A person must be authorised by its licence or another licensee by ASIC to use the term ‘Stockbroker’. Moreover, ASIC must only authorise Market Participants to use the term.
There are important consequences in dealing with a Stockbroker in term of investor protection. As Stockbrokers, our members are subject to higher levels of regulation under the Market Integrity Rules (MIR) than other licensees who may advise and deal in securities. The Market Integrity Rules contain most of the rules on trading on a licensed market that used to be contained in the ASX Market Rules, including rules on management and supervision (including Responsible Executive Requirements), liquid capital, accreditation, client relationships, record keeping and trading. These are far in excess of the requirements for other licensees under the Act. Moreover, contraventions of the Market Integrity Rules can carry a maximum fine of up to $1m. In our earlier submission of 5 August 2011, we provided details of the added protections to clients under the MIR, including management and supervision requirements, and specific rules against ‘churning’ of clients’ accounts.
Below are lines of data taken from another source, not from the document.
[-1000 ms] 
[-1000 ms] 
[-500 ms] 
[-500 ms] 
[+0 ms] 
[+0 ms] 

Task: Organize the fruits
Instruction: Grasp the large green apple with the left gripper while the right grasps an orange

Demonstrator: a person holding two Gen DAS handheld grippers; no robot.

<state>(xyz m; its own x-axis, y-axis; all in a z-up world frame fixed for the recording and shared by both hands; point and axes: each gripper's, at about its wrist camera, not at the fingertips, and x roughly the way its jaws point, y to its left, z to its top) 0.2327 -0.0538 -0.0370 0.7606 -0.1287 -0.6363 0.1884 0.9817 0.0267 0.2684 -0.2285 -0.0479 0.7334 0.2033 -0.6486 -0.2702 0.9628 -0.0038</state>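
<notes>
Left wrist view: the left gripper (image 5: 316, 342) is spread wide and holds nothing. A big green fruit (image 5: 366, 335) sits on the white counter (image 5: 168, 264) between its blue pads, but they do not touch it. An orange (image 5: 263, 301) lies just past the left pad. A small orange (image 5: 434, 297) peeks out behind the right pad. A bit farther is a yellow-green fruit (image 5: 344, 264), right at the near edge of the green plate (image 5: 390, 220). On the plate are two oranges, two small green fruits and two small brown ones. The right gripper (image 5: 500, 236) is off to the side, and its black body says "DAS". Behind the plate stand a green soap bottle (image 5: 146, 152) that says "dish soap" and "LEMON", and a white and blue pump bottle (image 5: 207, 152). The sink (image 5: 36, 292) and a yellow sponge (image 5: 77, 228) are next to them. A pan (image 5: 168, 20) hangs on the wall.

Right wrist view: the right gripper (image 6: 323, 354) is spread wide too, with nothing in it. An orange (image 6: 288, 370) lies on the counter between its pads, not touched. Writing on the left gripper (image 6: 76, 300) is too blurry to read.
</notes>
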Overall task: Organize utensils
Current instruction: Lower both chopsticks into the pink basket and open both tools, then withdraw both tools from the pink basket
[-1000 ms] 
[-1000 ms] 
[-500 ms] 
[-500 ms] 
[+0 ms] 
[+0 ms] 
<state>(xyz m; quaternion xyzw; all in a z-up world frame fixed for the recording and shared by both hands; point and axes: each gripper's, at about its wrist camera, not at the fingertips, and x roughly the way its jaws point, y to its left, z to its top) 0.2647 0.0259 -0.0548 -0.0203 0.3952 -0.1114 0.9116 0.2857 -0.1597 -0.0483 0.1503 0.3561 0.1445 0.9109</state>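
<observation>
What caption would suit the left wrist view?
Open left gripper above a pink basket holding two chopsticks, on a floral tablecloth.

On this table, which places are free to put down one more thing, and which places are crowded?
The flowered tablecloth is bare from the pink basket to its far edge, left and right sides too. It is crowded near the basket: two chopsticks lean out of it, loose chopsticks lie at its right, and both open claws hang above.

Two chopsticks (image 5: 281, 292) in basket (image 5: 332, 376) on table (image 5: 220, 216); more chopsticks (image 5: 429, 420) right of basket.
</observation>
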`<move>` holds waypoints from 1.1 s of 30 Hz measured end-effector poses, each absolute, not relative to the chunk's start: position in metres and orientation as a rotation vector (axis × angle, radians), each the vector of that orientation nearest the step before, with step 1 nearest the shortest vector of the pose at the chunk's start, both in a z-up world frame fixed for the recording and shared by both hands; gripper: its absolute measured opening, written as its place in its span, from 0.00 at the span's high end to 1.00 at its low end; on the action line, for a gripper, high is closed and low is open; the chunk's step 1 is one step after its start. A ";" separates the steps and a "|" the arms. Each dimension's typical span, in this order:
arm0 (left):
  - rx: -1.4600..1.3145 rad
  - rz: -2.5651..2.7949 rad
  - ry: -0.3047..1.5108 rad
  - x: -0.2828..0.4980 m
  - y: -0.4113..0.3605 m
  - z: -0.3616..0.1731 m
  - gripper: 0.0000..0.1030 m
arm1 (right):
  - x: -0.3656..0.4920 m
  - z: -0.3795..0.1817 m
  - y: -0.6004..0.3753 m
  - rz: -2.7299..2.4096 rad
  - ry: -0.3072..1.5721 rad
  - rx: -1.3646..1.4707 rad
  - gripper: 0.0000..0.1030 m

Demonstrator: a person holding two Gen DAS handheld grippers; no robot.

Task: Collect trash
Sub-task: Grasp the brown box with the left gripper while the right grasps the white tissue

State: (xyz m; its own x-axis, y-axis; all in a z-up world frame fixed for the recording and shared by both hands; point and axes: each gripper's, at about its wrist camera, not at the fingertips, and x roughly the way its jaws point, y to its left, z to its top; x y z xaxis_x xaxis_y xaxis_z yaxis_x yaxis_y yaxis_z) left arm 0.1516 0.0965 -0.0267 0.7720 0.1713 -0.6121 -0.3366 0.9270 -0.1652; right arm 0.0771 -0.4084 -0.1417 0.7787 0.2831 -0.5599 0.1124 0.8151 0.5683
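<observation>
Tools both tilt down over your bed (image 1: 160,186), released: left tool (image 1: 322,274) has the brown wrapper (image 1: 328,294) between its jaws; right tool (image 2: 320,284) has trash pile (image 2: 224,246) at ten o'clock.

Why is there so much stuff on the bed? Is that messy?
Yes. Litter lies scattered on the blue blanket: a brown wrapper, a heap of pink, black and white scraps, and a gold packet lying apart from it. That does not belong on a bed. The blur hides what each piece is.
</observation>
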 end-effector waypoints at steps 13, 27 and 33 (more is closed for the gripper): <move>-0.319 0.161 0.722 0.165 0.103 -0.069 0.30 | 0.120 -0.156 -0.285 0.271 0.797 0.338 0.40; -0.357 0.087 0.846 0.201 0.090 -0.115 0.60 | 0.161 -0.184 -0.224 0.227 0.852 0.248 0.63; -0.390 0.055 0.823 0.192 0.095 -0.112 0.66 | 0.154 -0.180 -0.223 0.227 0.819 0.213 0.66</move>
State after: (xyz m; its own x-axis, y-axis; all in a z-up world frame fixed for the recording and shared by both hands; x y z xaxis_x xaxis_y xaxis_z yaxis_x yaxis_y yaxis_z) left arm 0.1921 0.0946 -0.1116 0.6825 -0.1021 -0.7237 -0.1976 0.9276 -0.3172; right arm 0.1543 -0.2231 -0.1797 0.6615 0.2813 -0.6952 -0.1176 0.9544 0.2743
Stockbrokers, being Market Participants, should be considered differently to other sectors (like the so called ‘shadow brokers’) who – while they may be licensed or authorised to advise and/or deal in securities - are not Market Participants, and are not subject to the Market Integrity Rules. These shadow brokers are just clients of Market Participants, upon whom they rely to trade.
However, it is a concern that shadow brokers often market themselves as offering the same services as stockbrokers. Therefore, it would be appropriate for the Stockbrokers Carve-Outs to only apply to Stockbrokers, otherwise the problem of misrepresentation of shadow-brokers as stockbrokers may be exacerbated.
Accordingly, we await the detail of the Stockbrokers Carve-Outs with interest.
Finally, as with all the FOFA reforms, it is important that the ban on conflicted remuneration only apply to situations where personal advice is given to retail clients.
Contrary to what Mr. Horsfield states in his letter, firms like ANDIKA are subject to high levels of regulation and scrutiny. For starters AFS License holders like ANDIKA have the SAME AFS License authorisations imposed as an ASX Participant who also advises and deals in securities. ANDIKA is also audited each year as is an ASX Participant is by an independent financial auditing firm. ANDIKA must also conduct an external compliance audit each year to ensure compliance with the relevant sections of the Corporations Act.
As a director (and adviser) of ANDIKA, I must complete at least 20 hours of continued professional education, just as an adviser employed by an ASX Participant would also. ANDIKA also holds each year a valid Professional Indemnity insurance policy and we are members of Financial Ombudsman Service (FOS) – the same Ombudsman Service that all ASX participants are a member of.
The only difference between us and them is we have an intermediary agreement with an ASX participant which allows firms like ANDIKA to facilitate trades of securities and derivatives on behalf of the clients we represent. By default, the Market Integrity Rules (MIR) that Mr. Horsfield mentions in his letter, are applied onto us via our intermediary agreement with the ASX participant.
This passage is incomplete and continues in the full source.